The First Day of Acceptance

My old friend Lee came over today, he sat there looking so familiar and calm that there was no doubt in my mind that he would be by my side,

  "How are you?" he asked, his voice low, his big brown eyes looking straight into my soul. No lie would do.

  "I'm scared Lee."

  There was a moments pause, perhaps I had been meant to lie, but there was no point. Cancer is hardly something one can say is going to just go away, acceptance is the only way forward, or so mam keeps telling me. Plus, it isn't just me that needs a chance to accept, it's the people around me. Friends, family.

  "You're bound to be." He leaned closer to me, we were both sitting on the huge leather sofa in my living room, This Morning was on TV, but neither of us were watching it. We were at the very beginning of our Study Leave. Yet, what should have seemed like the biggest problem in the world, seemed tiny, insignificant.

  "I suppose. I just...I don't know what I'm supposed to do, or say. I don't know what's going to happen next and all at the same time I want to cling onto normallity."

  "Normality." whispered Lee.

  I nodded, shrugging slightly, he might not get it. A whole week spent with worry hanging over me, three days at the hospital, being asked questions over and over again, it had broken my first week as a sixteen year old. All of my plans, shopping trips with birthday money, reivison days with friends, going to see that horror film we'd been waiting for weeks to come out. They were all canceled. I wanted to go out, but didn't even dare ask my mam if I was allowed to, for fear the answer would be a stark No.

  "Get your coat." Lee jumped from the sofa and marched of to the kitchen, where mam was sitting at the breakfast counter, drinking coffee and talking on the phone. She had spent hours on the phone, seeking solace in the calm words of friends, or asking Grandma for advice.

  I stood up, unsure of whether I should walk upstairs for my coat or not, then, deciding that with acceptance came bravery I marched up the stairs and grabbed my short jacket, perfect for the summery weather that was starting to come through the grey clouds left over from the winter. Spring was slowly merging into summer and you could feel the happy excitment, the calling of summer and its possibilities in the air.

  Ten minutes later, I was stuffing painkillers and anti-sickness drugs into my handbag, being told to be out no longer than a few hours and to have plenty of rest periods.

  "Don't worry Mrs. Grey, I'm going to look after her." smiled Lee.

  There was a pause as my mam looked Lee up and down and mumbled under her breath, "That's what I'm worried about."

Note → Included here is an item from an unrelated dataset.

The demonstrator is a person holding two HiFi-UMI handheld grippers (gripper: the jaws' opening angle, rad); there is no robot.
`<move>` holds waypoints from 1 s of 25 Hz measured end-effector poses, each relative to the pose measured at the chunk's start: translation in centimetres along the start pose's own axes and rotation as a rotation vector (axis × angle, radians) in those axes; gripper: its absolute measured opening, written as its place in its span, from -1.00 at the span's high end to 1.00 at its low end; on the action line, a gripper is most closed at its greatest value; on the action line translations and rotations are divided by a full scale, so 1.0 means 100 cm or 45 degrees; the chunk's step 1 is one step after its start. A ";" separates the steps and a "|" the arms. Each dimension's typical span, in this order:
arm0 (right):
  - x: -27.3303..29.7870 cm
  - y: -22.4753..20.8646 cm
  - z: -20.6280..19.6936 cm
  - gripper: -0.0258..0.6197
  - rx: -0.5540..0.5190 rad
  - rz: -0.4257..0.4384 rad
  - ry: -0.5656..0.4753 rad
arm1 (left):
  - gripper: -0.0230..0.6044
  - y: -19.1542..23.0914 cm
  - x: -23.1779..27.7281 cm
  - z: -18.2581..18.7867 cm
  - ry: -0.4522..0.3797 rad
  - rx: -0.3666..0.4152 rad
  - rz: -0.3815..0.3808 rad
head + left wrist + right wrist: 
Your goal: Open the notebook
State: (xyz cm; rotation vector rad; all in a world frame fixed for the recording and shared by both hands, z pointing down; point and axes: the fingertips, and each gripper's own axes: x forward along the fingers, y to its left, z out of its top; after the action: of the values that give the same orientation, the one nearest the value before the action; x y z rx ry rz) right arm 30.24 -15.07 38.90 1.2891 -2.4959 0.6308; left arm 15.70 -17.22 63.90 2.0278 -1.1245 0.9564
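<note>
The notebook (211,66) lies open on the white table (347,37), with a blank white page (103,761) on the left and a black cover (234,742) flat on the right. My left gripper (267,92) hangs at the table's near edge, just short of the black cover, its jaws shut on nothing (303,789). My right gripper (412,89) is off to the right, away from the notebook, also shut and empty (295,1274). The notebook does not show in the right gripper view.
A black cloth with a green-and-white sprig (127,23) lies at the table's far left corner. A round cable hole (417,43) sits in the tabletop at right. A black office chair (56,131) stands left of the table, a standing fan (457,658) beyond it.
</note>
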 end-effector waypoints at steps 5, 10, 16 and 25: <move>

  Outside, I was almost surprised to find everything normal. People were walking along the street, letting the light early May sunshine dapple their faces and the light brease pull their hairs out and around them. There was an excited hussle and bussle about everyone, the fact that winter was gone and the onset of summer was there, in the air, in the soft fragrance of lavender, and the bright colours of sunflowers that lined the houses.

  "Where are we going?"

  "Where do we normally go?"

  "For food, the cinema, the park?"

  "Which would you prefer?"

  My tummy grumbled as a reply, Lee laughed, "Your so bloody presictable, especially when I'm paying." He pulled me forwards down the street.

  I new where we were heading, Lucianos, the little Italian resteraunt a ten minute walk away, on the bank off the river. The food there was fabulous and it was an old favourite.

  Before you get the wrong idea, me and Lee aren't...romantically connected. We used to flutter towards it but then as we came through puberty my suspicions that Lee might be gay became more and more assured.

  He ordered me a diet coke and sat me at our favourite table by the tall window, before going to see his Uncle, who owned the place.

  The whole time we were there, eating Carbonara and Margherita Pizza, we never once mentioned it.

  This wasn't a resistence, a purposeful non acknowlegment, but our way of dealing with it.

  There is ALOT to be said, for normality!